DIRECTIONS FOR THIS TASK - From the listing below, work out how many lines contain "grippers"; the answer is that number and nothing more.

SOURCE DATA -
○ ○ ○

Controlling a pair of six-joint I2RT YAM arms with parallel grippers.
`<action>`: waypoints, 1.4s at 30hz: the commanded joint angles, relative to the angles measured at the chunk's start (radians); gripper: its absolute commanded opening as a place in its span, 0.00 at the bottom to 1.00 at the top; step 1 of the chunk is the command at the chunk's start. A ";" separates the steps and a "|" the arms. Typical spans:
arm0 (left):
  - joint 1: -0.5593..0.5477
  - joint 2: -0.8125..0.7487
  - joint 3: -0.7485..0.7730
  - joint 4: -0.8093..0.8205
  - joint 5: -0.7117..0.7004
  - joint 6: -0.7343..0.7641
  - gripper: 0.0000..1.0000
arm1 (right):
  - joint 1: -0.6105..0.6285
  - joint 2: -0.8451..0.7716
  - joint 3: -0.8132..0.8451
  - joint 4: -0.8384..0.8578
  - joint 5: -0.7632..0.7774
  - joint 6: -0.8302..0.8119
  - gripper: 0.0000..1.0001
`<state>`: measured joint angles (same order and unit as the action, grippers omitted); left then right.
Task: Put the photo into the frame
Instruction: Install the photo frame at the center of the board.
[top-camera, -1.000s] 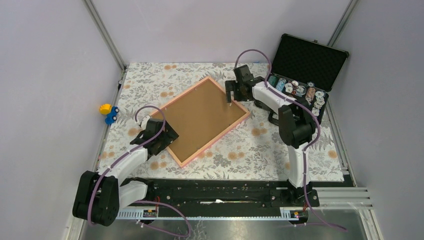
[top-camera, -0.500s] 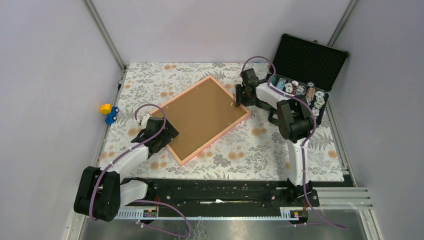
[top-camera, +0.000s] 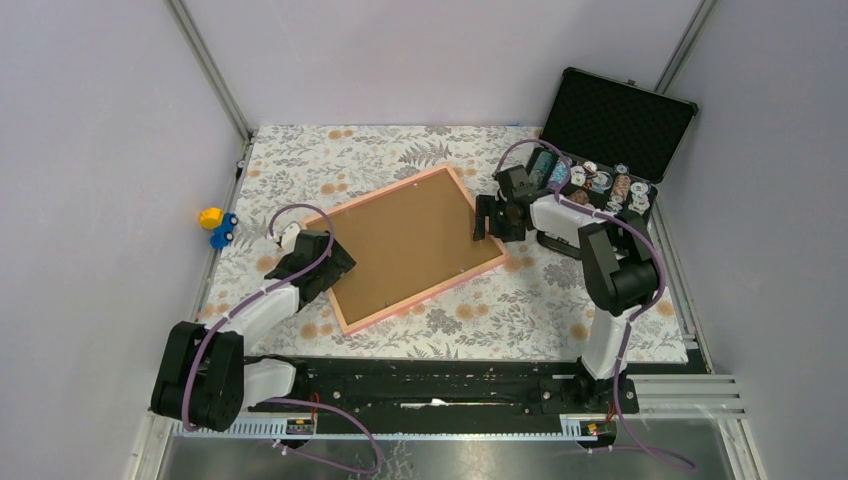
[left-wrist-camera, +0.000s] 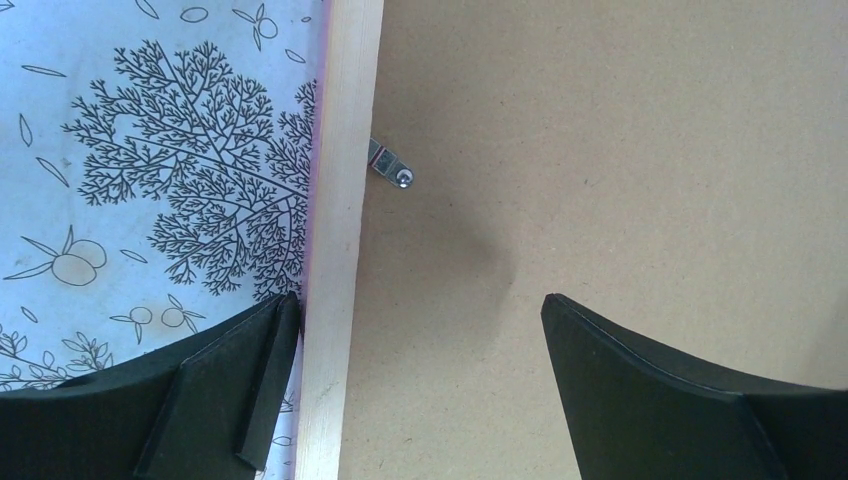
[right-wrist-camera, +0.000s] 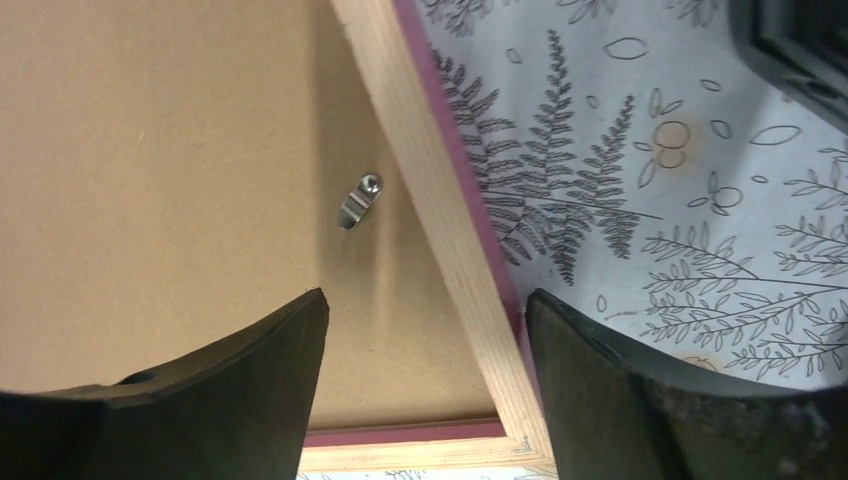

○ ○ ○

RESPONSE FOR THIS EXERCISE - 2